3.1.1. A relação entre o comércio e o desenvolvimento social tornou-se, após a Segunda Guerra Mundial, um ponto central nas relações externas entre os Estados e foi consagrada como princípio na Carta de Havana da Organização Internacional de Comércio. O Acordo Geral sobre Pautas Aduaneiras e Comércio (GATT) de 1948 colocou a ênfase sobretudo na liberalização do comércio enquanto instrumento para a promoção do crescimento económico e do emprego.

3.1.2. O CES salienta a importância do comércio livre para o crescimento económico global. O crescimento económico é o principal motor da prosperidade, da criação de emprego e da diminuição da pobreza. No entanto, esse crescimento deve processar-se dentro de um quadro adequado que permita a consecução desses objectivos. O CES chama a atenção para a necessidade de um crescimento sustentável e socialmente responsável.

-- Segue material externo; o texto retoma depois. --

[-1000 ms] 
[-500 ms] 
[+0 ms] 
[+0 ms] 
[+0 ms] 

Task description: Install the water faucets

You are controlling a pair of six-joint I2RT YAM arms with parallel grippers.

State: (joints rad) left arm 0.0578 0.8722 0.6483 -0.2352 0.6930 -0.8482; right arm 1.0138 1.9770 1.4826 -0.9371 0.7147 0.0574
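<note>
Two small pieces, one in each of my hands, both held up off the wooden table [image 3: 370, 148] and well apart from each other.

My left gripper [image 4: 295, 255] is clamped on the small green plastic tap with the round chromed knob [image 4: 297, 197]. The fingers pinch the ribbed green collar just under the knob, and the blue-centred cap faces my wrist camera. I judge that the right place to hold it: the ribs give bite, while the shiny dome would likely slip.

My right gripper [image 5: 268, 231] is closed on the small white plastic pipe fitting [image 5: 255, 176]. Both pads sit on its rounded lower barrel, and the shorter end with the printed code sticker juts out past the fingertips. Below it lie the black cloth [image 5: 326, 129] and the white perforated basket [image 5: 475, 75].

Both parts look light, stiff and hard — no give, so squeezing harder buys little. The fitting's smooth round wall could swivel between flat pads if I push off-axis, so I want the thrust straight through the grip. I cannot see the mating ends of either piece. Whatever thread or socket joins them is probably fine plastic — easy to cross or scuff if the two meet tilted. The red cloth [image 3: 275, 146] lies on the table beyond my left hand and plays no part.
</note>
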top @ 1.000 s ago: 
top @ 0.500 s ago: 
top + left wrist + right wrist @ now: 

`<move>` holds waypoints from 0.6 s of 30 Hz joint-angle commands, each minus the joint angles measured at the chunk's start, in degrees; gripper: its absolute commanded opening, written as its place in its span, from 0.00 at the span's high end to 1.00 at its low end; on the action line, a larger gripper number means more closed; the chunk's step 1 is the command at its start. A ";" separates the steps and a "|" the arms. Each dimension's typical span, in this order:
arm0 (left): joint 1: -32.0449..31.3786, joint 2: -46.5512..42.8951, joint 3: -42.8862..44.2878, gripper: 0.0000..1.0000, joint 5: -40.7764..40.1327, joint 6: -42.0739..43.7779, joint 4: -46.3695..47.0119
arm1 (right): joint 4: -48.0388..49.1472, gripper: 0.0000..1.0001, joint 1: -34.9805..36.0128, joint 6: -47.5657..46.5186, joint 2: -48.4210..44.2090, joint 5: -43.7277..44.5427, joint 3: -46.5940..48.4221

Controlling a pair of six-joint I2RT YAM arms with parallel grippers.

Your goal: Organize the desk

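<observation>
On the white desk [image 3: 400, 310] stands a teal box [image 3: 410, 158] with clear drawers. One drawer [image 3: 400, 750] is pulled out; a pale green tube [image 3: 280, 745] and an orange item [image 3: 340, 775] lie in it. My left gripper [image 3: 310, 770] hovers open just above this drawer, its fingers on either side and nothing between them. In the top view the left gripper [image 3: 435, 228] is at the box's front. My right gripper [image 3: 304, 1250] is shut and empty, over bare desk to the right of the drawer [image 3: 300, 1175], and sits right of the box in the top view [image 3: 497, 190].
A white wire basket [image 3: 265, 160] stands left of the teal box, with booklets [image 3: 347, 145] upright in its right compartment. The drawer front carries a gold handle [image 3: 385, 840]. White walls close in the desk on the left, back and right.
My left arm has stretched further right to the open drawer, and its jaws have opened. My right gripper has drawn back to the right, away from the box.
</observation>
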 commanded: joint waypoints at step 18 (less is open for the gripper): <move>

3.1.3. Dados da OMC revelam que os países em desenvolvimento (exceptuados os países em guerra e os antigos Estados comunistas) que participam no comércio livre mundial registaram em média um aumento das exportações da ordem dos 4,3 % nos anos 80 e de 6,4 % nos anos 90. É certo que nos países em desenvolvimento se registou um aumento geral da percentagem do PIB representada pelas exportações, mas este aumento concentrou-se em apenas 13 países (3 na América Latina e 10 no Extremo Oriente), os quais se aproximaram dos países industrializados em termos de poder económico e nível de desenvolvimento. As exportações dos restantes países em desenvolvimento consistiram essencialmente em matérias-primas, e não em produtos industriais. Tal deve-se nomeadamente ao facto de os países industrializados não terem ainda aberto suficientemente os seus mercados aos produtos agrícolas dos países em desenvolvimento, ao passo que os seus produtos industriais têm de enfrentar dificuldades tecnológicas e entraves técnicos para se tornarem competitivos nesses mercados.

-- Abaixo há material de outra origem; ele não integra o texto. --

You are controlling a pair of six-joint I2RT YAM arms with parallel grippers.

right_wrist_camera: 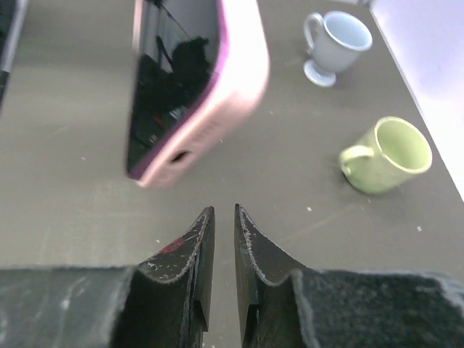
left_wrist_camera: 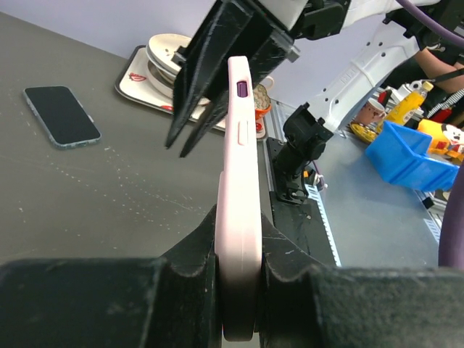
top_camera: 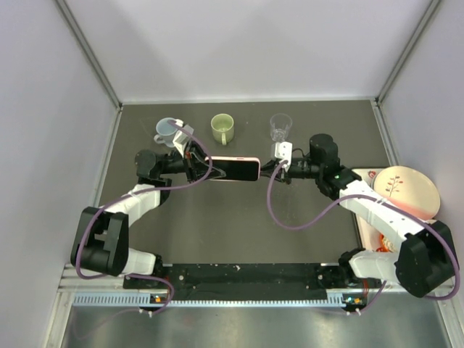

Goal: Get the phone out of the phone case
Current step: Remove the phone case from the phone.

3.1.4. O relatório de 1997 da Conferência das Nações Unidas sobre o Comércio e o Desenvolvimento demonstra que o acesso aos mercados e a liberalização do comércio não conduzem automaticamente a um maior crescimento económico nos países em desenvolvimento. Isso pode ser explicado pela queda dos preços das matérias-primas, pelo reduzido crescimento económico dos países industrializados na década de 90, assim como pelos severos programas fiscais e de estabilização dos preços introduzidos pelos países em desenvolvimento, que enfraqueceram a procura interna.

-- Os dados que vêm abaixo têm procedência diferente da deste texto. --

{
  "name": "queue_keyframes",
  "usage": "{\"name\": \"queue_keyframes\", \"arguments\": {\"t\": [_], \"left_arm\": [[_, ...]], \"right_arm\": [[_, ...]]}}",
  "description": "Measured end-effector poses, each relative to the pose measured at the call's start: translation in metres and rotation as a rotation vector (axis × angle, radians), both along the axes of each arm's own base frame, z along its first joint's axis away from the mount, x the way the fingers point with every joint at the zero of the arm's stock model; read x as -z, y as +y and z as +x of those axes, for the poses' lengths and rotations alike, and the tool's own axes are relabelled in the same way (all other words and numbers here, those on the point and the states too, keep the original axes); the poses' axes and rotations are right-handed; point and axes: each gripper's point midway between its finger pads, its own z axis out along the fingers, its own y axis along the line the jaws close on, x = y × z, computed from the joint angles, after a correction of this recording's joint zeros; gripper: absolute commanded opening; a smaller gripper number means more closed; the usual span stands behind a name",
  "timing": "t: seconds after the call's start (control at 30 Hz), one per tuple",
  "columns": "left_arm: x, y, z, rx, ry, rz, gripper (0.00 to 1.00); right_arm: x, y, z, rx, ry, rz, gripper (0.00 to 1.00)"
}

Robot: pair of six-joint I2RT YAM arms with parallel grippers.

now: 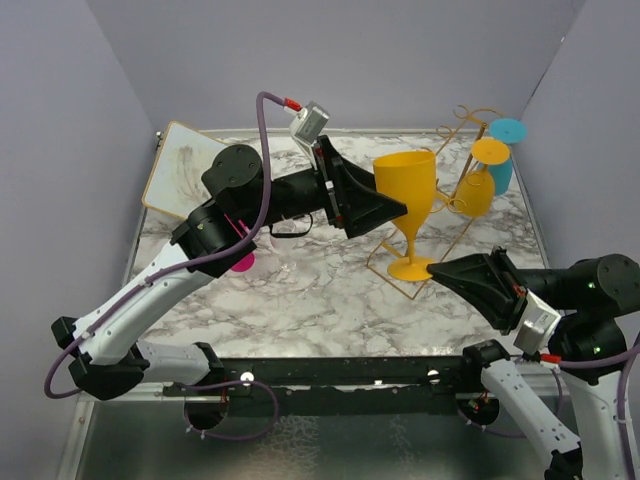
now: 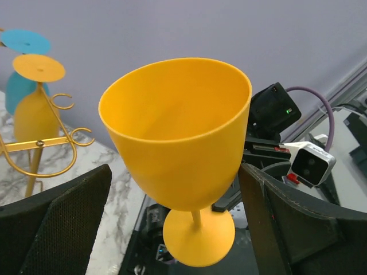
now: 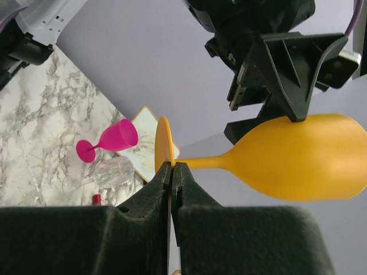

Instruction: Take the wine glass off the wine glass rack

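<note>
While the right tool (image 3: 171, 166) pinches tight on the foot rim of the yellow plastic wine glass (image 1: 405, 185), the left tool (image 1: 398, 207) stands spread wide, one finger either side of the bowl, gripping nothing. That glass stands upright between the two tools, off the gold thin-wire rack (image 2: 34, 144), which rises just beyond the left tool's tips. Tight quarters there: a second yellow goblet (image 1: 478, 190) and a teal goblet (image 1: 507, 131) hang upside down on the rack. Open marble-pattern tabletop (image 1: 310, 290) lies on the near side of both tools. Behind the left tool, a pink plastic goblet (image 3: 117, 136) and a clear glass (image 3: 109, 172) lie tipped over, half hidden by the arm from above. Whether the yellow foot touches the tabletop is hard to tell.
</note>
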Motion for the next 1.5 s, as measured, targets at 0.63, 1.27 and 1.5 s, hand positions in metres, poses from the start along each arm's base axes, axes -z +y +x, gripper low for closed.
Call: {"name": "queue_keyframes", "arguments": {"t": [0.63, 1.27, 1.5], "left_arm": [[0.006, -0.017, -0.010, 0.206, 0.148, -0.020, 0.93], [0.011, -0.017, -0.009, 0.201, 0.106, 0.021, 0.79], [0.012, -0.010, -0.002, 0.131, 0.056, 0.037, 0.79]], "right_arm": [[0.007, 0.009, -0.001, -0.068, 0.020, -0.019, 0.02], [0.011, 0.011, 0.002, -0.069, 0.032, -0.031, 0.19], [0.009, 0.009, 0.003, -0.040, 0.034, -0.021, 1.00]]}}
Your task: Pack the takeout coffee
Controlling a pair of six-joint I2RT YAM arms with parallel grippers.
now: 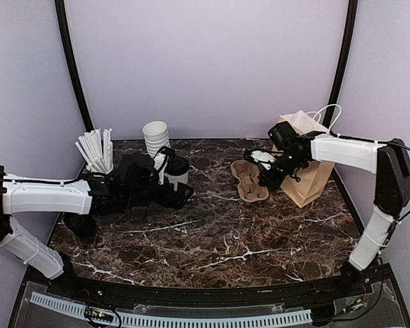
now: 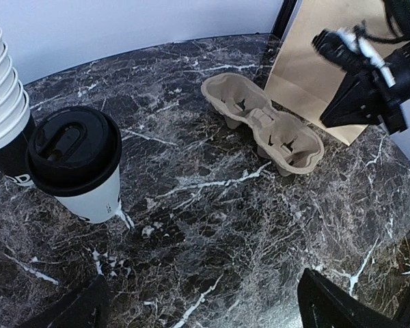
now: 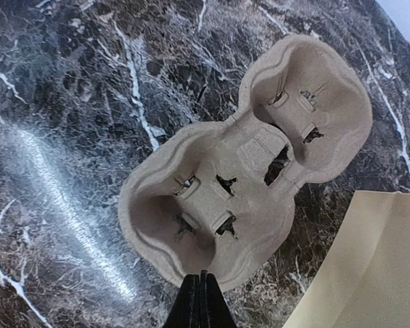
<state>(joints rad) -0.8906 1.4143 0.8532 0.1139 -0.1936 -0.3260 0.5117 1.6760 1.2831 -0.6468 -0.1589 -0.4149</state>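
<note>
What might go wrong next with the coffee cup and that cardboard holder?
The right gripper is shut at the thin rim of the cardboard holder, which might slip or bend if lifted. The coffee cup stands right beside the stack of empty cups, so the open left gripper might bump the stack.

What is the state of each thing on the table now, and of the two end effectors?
Lidded coffee cup: upright, lid on, not held.
Cup carrier: lying flat, both pockets empty.
Paper bag: upright.
Lidless cup stack: upright, nested.
Cup of sticks: upright, filled.
Left end effector: open, empty.
Right end effector: shut, tips at the carrier's rim.
</note>
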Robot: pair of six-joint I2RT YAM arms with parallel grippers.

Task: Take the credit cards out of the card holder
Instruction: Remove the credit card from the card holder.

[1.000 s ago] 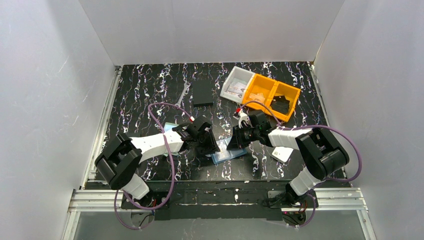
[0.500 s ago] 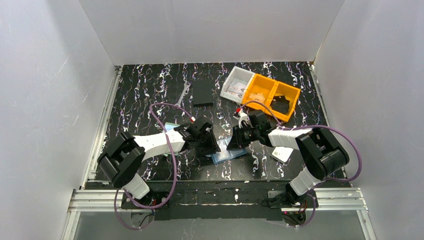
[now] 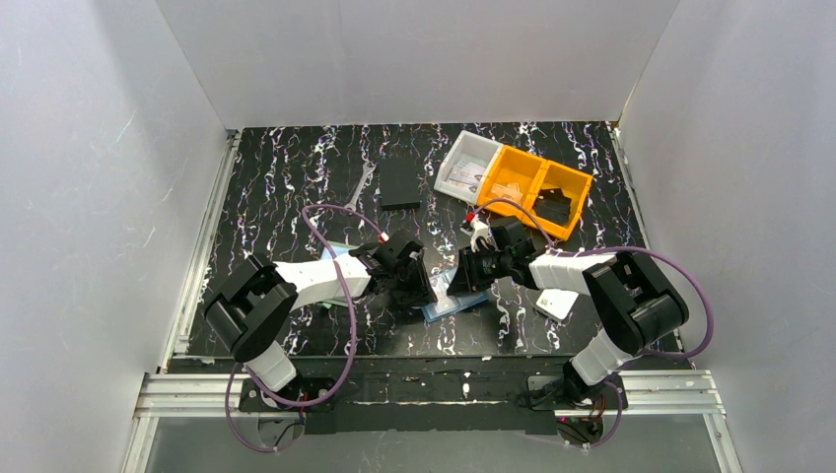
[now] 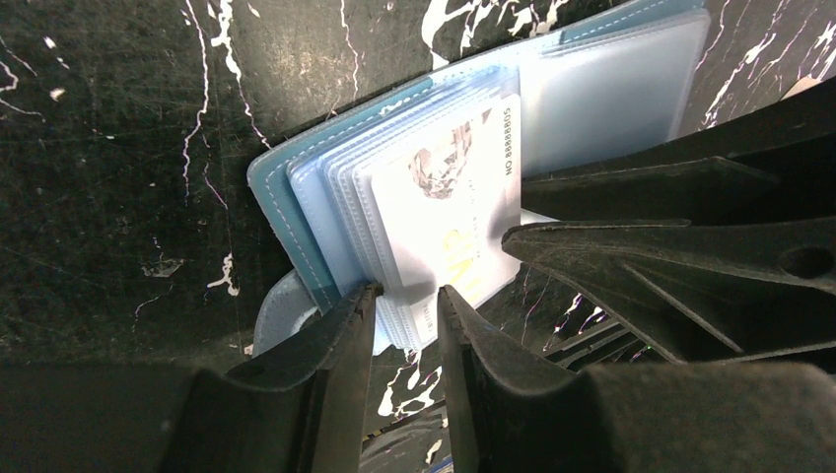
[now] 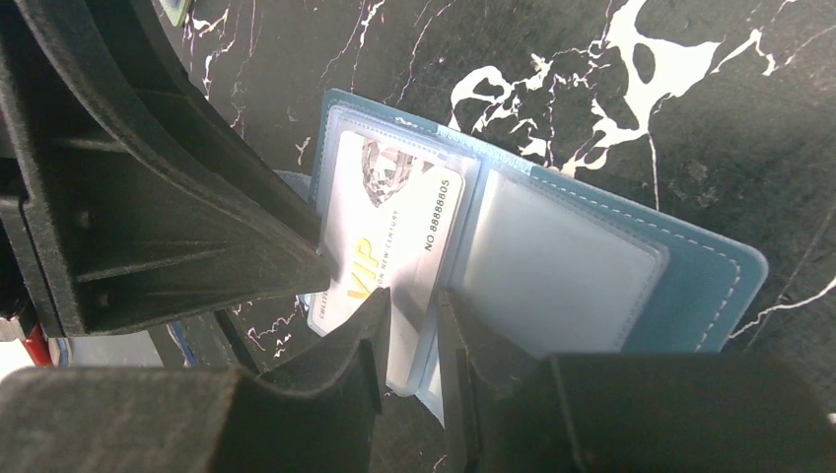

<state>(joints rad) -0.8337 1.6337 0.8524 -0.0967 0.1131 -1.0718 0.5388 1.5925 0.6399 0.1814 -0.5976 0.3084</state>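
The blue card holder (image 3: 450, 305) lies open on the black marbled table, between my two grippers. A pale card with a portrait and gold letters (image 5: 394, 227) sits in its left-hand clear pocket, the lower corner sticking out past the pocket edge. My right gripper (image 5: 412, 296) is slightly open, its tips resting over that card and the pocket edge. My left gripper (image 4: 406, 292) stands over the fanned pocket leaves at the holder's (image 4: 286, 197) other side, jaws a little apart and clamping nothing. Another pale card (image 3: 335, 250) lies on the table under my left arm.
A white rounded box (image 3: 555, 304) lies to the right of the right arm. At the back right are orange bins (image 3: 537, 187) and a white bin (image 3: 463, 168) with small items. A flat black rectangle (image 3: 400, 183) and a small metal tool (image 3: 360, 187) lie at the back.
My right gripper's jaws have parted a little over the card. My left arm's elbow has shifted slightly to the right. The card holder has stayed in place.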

3.1.5. Apesar das diferenças de interesses e de opinião, é inegável que a globalização deve resultar num aumento geral da qualidade de vida. Todavia, há provas concretas de que o crescimento económico nem sempre leva a uma melhoria dos indicadores da política do desenvolvimento (rendimento per capita, nível de pobreza, índice de escolarização, taxa de mortalidade infantil, acesso universal aos cuidados de saúde). Um maior crescimento económico continua a estar na base da melhoria da situação do emprego, mas o crescimento por si só não implica mais emprego e menos pobreza. Há vários tipos de crescimento. Se o crescimento conduzir, como no Brasil, na Colômbia, no Quénia ou na África do Sul, a maiores desigualdades sociais em termos de salários e de rendimentos, então a pobreza aumenta em vez de diminuir, o que por sua vez acarreta obstáculos ao crescimento(1).

3.1.6. Em muitas regiões do mundo não foi ainda possível reduzir os índices de pobreza nem a distância entre os níveis de desenvolvimento e de bem-estar. Em 1960, o PIB per capita dos 20 países mais ricos era 18 vezes superior ao do dos 20 países mais pobres. Em 1995, era 37 vezes superior. Mais de 80 países têm hoje rendimentos per capita reais mais baixos do que há 10 anos(2).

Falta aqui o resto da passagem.